▸ **TASK ITEM**
What is wanted is an exact copy of the lines from the top of the listing through the line containing "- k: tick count".

BEGIN

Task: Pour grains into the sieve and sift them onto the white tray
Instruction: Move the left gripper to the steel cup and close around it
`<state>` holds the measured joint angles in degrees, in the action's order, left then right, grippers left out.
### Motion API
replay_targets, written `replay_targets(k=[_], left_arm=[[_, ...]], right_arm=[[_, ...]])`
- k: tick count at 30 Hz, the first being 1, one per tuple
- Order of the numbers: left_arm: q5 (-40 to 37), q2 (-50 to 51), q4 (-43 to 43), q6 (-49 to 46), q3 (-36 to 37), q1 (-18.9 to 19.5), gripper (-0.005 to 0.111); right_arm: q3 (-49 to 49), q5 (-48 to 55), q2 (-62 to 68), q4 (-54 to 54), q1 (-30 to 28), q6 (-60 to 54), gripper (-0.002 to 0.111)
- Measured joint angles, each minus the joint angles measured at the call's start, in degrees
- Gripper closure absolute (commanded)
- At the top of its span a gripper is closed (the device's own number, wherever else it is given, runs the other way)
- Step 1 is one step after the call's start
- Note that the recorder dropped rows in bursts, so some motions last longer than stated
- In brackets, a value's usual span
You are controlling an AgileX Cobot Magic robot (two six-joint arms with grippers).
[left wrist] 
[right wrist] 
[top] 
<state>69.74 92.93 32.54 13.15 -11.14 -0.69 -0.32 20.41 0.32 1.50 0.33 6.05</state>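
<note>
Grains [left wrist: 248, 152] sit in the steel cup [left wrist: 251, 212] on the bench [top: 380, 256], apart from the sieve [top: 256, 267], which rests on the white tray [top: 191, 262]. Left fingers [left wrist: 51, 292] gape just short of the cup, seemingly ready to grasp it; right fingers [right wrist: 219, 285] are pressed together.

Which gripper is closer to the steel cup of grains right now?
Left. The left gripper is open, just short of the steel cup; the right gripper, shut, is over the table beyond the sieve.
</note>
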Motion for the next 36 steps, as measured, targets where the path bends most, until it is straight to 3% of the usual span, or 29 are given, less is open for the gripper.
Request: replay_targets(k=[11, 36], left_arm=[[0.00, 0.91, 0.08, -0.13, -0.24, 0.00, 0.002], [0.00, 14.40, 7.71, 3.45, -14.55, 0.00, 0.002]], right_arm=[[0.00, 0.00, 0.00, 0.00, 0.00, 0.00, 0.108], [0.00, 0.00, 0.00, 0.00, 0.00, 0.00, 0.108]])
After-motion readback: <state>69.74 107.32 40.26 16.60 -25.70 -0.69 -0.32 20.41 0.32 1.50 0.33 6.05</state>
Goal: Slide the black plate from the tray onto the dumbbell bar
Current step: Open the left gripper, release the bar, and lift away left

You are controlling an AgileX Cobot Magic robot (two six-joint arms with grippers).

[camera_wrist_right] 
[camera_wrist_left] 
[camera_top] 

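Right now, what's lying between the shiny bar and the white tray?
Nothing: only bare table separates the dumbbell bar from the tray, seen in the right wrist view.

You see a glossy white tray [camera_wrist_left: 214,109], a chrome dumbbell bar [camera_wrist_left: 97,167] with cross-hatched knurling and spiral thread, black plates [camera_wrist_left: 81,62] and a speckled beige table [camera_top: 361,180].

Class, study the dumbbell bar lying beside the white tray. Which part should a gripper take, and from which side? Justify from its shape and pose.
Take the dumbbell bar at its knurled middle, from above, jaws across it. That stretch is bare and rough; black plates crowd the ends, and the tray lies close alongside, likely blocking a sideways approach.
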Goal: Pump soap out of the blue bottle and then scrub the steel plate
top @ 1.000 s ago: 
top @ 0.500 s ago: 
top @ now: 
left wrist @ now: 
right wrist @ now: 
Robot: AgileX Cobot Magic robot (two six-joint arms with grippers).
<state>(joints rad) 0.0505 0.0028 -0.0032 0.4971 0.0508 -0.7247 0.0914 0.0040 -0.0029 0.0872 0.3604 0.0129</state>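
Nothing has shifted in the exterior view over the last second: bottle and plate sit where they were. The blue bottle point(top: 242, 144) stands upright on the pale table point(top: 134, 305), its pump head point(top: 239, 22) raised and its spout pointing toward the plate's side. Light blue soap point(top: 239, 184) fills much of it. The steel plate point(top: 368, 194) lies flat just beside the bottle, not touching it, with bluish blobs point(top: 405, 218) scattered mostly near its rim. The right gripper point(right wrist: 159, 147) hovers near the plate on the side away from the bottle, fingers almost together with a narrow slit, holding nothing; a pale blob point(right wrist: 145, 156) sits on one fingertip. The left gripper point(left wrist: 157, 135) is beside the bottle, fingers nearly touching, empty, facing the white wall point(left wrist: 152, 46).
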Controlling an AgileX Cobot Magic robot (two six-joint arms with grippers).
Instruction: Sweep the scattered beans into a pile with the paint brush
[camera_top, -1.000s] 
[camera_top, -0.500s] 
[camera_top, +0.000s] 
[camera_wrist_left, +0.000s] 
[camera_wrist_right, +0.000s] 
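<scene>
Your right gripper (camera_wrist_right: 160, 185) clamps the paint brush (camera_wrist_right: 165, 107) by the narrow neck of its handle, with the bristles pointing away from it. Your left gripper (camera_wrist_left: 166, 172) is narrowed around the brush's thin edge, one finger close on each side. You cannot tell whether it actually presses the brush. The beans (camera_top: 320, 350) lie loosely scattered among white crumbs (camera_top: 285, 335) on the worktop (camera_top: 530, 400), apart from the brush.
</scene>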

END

▸ **THE ANSWER**
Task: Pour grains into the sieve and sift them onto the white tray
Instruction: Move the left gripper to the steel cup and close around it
`<state>` holds the measured joint angles in degrees, in the action's order, left then right, grippers left out.
### Motion API
replay_targets, written `replay_targets(k=[_], left_arm=[[_, ...]], right_arm=[[_, ...]])`
- k: tick count at 30 Hz, the first being 1, one per tuple

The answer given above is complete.